Re: Stripping non alphanumeric characters and leaving punctuation characters from a file
by BrowserUk (Patriarch) on Jun 06, 2003 at 19:27 UTC

    Whilst $line =~ tr[\x00-\x1f][]d; will strip ascii chars less than space from your input, I don't think that will do you any good if your input is terminating before the end.

    If you can't read it, how can you fix it?

    Have you tried using binmode on the file?

    Does it make any difference?

    Am I misreading your post?


    Examine what is said, not who speaks.
    "Efficiency is intelligent laziness." -David Dunham
    "When I'm working on a problem, I never think about beauty. I think only how to solve the problem. But when I have finished, if the solution is not beautiful, I know it is wrong." -Richard Buckminster Fuller


      Well I could read it, but only to a certain point. I could read the first 231 lines in text mode.

      I thought that since it was a text file, or at least I thought it was that I shouldn't go in to binmode.

      However, since then svsingh helped me to get this working. I've modified his code to this:

      #!/usr/bin/perl -w use strict; open FH, 'pub71.html'; binmode FH; $\ = "<BR>"; while (<FH>) { next if $_ =~ /\,/; next if $_ =~ /^[a-z]/; if ( m/(.+)\s(\d{1,2}\.\d{2})%\s(.+)\s*<BR>/ ) { print "City:$1\tCounty:$3\tTax$2\n"; } } close FH;

      and it now reads all the information that I want.

      There is no emoticon for what I'm feeling now.

Re: Stripping non alphanumeric characters and leaving punctuation characters from a file
by Zaxo (Archbishop) on Jun 06, 2003 at 19:29 UTC

    Answer to the stated problem; there are character classes in perl for control characters. In unicode, s/\p{IsC}//g; or s/\p{IsCntrl}//g;, in POSIX, s/[[:cntrl:]]//g;.

    As for the real problem, it sounds very clunky to parse that information out of a pdf file each run. Why not extract it once and place it in a small db or flat file? [Update] The same objection holds for parsing it from html each time. Scribble the tax rate data and only the tax rate data somewhere you can get it easily.

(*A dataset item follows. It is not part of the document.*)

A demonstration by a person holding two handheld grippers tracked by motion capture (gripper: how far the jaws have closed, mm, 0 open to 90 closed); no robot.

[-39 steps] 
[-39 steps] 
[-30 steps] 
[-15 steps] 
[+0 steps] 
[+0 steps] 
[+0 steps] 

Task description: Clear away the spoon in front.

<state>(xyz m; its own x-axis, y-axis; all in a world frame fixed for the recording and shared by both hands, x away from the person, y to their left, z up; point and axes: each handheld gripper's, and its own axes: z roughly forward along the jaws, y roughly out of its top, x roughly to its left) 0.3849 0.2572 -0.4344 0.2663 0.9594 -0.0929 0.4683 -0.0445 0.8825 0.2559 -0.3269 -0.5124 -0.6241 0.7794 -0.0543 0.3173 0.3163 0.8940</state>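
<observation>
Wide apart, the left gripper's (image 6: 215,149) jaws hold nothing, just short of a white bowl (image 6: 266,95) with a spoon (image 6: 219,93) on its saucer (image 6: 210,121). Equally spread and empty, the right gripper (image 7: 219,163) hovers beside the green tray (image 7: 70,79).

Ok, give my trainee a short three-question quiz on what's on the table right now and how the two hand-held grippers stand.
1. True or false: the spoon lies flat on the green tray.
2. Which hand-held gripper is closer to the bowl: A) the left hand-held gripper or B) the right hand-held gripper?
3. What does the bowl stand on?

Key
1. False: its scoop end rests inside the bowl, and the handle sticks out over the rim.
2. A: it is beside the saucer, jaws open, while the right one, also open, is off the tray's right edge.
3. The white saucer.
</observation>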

    Perl's binmode instruction may help with your file reading problem.

    After Compline,
    Zaxo

      Sorry I forgot to mention that.

      I'm checking to see if the file exists on the local machine, and only downloading and processing it if it's not there. I don't want to be hitting Adobe's server every time this thing is run.

      There is no emoticon for what I'm feeling now.